WHAT TO PRODUCE —
Read through the listing below and copy each line in which the word "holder" occurs.

INFORMATION SHOWN —

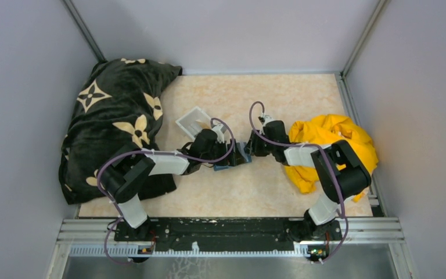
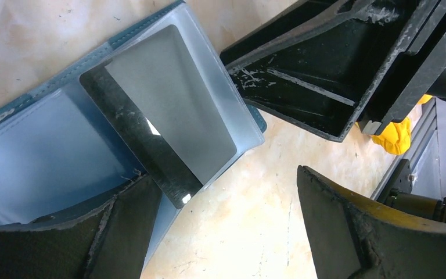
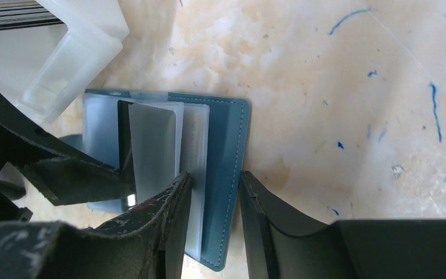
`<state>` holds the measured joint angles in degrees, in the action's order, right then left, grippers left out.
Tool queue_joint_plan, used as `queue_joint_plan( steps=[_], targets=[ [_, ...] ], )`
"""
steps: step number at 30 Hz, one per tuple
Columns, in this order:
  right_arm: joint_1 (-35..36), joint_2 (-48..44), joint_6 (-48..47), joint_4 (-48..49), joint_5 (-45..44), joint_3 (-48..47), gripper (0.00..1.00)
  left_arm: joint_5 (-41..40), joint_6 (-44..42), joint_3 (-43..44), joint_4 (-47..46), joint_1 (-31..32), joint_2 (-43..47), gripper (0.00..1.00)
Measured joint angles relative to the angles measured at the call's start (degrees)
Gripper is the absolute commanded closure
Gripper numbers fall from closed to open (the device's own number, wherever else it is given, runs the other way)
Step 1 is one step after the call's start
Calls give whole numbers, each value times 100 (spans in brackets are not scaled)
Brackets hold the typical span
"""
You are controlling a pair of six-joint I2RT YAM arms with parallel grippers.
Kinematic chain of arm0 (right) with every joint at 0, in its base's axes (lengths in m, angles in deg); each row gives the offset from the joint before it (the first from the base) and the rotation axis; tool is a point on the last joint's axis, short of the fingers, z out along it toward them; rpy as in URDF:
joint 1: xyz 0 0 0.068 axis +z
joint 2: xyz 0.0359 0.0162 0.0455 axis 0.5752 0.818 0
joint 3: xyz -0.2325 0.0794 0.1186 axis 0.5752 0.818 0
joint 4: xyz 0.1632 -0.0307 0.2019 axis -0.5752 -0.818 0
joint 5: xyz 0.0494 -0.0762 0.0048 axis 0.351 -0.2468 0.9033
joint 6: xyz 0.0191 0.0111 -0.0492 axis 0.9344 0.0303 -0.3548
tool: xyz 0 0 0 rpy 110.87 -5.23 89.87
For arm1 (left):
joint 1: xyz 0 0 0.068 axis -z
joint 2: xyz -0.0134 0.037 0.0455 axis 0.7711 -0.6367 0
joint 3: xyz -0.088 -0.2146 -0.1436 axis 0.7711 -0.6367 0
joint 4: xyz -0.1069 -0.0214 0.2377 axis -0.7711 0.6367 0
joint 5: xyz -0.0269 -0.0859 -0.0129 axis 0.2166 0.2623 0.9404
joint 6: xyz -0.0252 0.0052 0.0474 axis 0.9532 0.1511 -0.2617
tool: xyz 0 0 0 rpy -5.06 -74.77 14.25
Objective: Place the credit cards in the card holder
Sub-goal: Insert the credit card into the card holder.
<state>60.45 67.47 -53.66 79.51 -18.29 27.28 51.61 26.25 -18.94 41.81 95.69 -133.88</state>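
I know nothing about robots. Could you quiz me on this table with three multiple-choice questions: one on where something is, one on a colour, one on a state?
1. Where on the table is the yellow cloth? A left side; B right side; C middle.
2. What colour is the cover of the wallet? A red; B black; C teal.
3. How does the wallet lie? A open; B folded shut; C standing on edge.

Answers: 1 B, it is bunched at the right edge. 2 C, the stitched cover is teal. 3 A, its clear sleeves show, with a grey card partly in one.
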Motion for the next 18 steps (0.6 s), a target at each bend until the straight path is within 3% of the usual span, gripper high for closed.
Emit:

WRITTEN RESPONSE —
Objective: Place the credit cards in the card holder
Sub-goal: Insert the credit card into the card holder.

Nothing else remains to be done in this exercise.